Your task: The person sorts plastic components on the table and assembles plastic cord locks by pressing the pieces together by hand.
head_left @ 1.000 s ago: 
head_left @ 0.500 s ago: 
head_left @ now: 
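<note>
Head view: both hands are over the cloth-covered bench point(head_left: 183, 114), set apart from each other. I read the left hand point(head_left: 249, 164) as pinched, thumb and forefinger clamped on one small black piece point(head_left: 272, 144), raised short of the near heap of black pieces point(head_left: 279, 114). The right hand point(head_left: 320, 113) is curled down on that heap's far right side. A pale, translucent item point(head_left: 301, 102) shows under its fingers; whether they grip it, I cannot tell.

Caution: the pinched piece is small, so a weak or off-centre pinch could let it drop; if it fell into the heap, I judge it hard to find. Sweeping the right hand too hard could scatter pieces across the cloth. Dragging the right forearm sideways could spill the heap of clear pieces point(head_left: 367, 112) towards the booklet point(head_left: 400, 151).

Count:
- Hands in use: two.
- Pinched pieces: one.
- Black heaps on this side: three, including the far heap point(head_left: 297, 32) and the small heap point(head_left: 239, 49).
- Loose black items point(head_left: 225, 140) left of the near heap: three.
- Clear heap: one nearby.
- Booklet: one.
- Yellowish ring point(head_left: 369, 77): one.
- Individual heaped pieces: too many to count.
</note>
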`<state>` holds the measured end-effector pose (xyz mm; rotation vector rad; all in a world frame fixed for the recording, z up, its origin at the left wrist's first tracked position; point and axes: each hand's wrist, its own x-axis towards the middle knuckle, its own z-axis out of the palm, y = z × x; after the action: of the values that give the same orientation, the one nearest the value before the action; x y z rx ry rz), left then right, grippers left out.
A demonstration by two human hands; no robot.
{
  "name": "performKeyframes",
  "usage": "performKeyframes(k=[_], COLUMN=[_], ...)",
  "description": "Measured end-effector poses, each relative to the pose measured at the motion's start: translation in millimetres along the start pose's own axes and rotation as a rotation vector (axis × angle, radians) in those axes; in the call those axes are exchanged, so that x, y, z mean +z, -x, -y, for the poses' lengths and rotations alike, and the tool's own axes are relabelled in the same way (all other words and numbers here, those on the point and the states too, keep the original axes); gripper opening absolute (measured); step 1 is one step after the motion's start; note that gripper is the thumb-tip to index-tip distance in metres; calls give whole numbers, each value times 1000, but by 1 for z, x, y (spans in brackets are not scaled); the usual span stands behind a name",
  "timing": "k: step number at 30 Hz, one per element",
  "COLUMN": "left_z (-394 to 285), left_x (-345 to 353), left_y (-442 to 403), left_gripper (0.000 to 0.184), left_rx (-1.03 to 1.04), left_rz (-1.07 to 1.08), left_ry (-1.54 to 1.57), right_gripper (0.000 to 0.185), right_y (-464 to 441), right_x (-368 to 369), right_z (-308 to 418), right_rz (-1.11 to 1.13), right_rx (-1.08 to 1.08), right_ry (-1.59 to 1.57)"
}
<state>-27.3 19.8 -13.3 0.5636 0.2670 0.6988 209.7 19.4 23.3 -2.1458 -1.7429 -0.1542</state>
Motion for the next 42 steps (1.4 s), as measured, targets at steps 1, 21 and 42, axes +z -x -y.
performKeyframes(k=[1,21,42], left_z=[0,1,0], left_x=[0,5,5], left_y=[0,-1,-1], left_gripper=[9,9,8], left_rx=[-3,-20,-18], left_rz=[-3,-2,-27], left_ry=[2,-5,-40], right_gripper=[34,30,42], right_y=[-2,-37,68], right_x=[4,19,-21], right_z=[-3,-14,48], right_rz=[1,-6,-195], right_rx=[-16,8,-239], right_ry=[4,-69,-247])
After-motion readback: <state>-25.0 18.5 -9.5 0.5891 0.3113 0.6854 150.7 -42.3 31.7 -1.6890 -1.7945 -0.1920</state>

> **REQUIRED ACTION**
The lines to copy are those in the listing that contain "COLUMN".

> **FINISHED EXERCISE**
  "usage": "performKeyframes(k=[_], COLUMN=[_], ...)",
  "COLUMN": "left_z (-394 to 285), left_x (-345 to 353), left_y (-442 to 403), left_gripper (0.000 to 0.184), left_rx (-1.03 to 1.04), left_rz (-1.07 to 1.08), left_ry (-1.54 to 1.57), right_gripper (0.000 to 0.185), right_y (-464 to 441), right_x (-368 to 369), right_z (-308 to 418), right_rz (-1.11 to 1.13), right_rx (-1.08 to 1.08), right_ry (-1.59 to 1.57)"

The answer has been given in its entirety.